Debating Drug Approval Decisions

U.S. Food and Drug Administration (FDA) regulators often face difficult decisions about whether a cancer drug should receive marketing approval. They send hard-to-judge candidates to the Oncologic Drugs Advisory Committee (ODAC), and the doctors who have chaired the committee over the past decade discussed some of their toughest calls at an April 7 session during the AACR Annual Meeting 2013 in Washington, DC.

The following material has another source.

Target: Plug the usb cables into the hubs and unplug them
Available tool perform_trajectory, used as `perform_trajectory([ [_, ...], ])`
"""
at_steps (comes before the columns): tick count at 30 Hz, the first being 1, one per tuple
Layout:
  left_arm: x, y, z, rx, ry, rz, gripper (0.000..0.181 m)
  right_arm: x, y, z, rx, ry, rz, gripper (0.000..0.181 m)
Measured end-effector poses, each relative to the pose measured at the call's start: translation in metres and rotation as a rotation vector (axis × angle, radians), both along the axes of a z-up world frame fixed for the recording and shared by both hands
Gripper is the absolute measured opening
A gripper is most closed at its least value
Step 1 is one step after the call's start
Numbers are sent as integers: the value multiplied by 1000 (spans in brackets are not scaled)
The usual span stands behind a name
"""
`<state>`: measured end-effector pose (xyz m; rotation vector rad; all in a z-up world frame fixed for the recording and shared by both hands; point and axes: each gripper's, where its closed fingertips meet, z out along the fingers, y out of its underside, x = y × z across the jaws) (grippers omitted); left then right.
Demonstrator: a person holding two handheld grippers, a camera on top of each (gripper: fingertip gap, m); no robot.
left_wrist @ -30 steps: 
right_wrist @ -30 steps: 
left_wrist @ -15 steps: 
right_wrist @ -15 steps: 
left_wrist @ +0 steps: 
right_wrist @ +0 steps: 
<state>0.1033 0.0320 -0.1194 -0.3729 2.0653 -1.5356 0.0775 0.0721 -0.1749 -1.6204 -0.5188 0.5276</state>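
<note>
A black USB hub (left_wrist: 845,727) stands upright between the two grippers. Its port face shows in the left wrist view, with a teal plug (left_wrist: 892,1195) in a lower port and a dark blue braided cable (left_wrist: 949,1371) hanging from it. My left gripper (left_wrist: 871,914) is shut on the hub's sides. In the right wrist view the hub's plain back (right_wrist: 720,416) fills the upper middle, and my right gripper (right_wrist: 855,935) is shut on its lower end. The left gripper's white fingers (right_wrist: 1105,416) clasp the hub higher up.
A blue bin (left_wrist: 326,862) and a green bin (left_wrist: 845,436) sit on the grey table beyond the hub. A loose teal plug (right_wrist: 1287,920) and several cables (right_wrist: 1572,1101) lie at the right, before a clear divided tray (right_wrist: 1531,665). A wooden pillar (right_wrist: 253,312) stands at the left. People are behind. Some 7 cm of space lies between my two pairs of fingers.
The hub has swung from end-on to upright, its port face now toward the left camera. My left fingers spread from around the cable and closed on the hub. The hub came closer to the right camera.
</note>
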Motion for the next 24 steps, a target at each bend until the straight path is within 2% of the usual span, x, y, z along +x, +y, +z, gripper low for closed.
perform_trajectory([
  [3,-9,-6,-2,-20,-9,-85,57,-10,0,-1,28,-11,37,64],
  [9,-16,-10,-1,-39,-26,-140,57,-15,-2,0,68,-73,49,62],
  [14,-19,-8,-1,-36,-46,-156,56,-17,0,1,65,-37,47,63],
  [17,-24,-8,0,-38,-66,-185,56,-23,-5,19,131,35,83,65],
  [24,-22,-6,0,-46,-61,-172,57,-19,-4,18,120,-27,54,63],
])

When a package of information about a specific drug arrives, it's clear that approval will need very careful thought, commented current chair Mikkael Sekeres, MD, an oncologist at the Cleveland Clinic in Cleveland, OH. “I read through it and say, I still don't know how I'm going to vote.”

The committee's drug discussions parallel risk/benefit considerations in the clinic, where “doctors often have conflicting feelings,” said Wyndham Wilson, MD, PhD, head of lymphoma therapeutics at the National Cancer Institute's Center for Cancer Research, and a former ODA chair. “The real conflict is that you have so few good drugs.”

“It is to the benefit of the patient that we can speak and disagree,” declared Maha Hussain, MD, associate director for clinical research at the University of Michigan Comprehensive Cancer Center in Ann Arbor, and also a former ODA chair.

Some of ODAC's sharpest disagreements centered on the 2008 FDA accelerated approval of Avastin (bevacizumab; Genentech) for use with paclitaxel in metastatic breast cancer, based on improvements in progression-free survival. The approval was made after a 5-to-4 ODAC vote against it, and withdrawn in December 2011 after a storm of controversy.

“What were you thinking when the FDA approved Avastin?” Hussain asked Richard Pazdur, MD, director of the Office of Hematology and Oncology Products in the FDA's Center for Drug Evaluation and Research, who chaired the session.

Hussain noted that Avastin had not shown overall survival or quality-of-life benefits and upped the risk of serious side effects. “To me, the obligation is to do no harm,” she emphasized.

However, long after Avastin's indication was withdrawn, “a lot of patients and physicians today remain convinced that Avastin was a wonderful drug,” noted Silvana Martino, DO, director of the breast cancer program at The Angeles Clinic in Los Angeles, CA, and another former ODA chair.

“I probably would have voted yes,” added Wilson, who was not on ODAC at the time. “A number of patients said they rose out of a semi-stupor in bed and had quality of life back.” He added that during his time on the committee, he became more likely to give a drug the benefit of the doubt.

“Avastin was not a clear-cut decision by any means,” said Pazdur. The situation became much clearer after follow-up studies failed to demonstrate improvement in overall survival or quality of life. “We asked the firm to take the drug off the market, and the entire process evolved because it was reluctant to do so,” he said, acknowledging that it is unusual for drug approval to be pulled for a combination of safety concerns and lack of efficacy.

ODAC's discussion about using erythropoiesis-stimulating agents to combat chemotherapy-induced anemia was more straightforward, said S. Gail Eckhardt, MD, head of medical oncology at the University of Colorado Denver Health Sciences Center, and also a former ODA chair.

After trials showed the drugs shortened survival in patients with breast cancer or head and neck cancers, the FDA took ODAC's advice and required labeling changes on several Amgen drugs, restricting their use after chemotherapy.

The restrictions were controversial and followed protests from patients during an ODAC public hearing. However, “there was a disconnect between what the drug was advertised for and what the drug was approved for,” Eckhardt said. “It was given to patients who were told that they would have more energy, where actually they were having less survival.”

Overall, ODAC's findings “are advisory decisions, but they are taken very seriously by the FDA,” Pazdur emphasized. “We're not so interested in the vote per se; we're interested in the principles discussed.”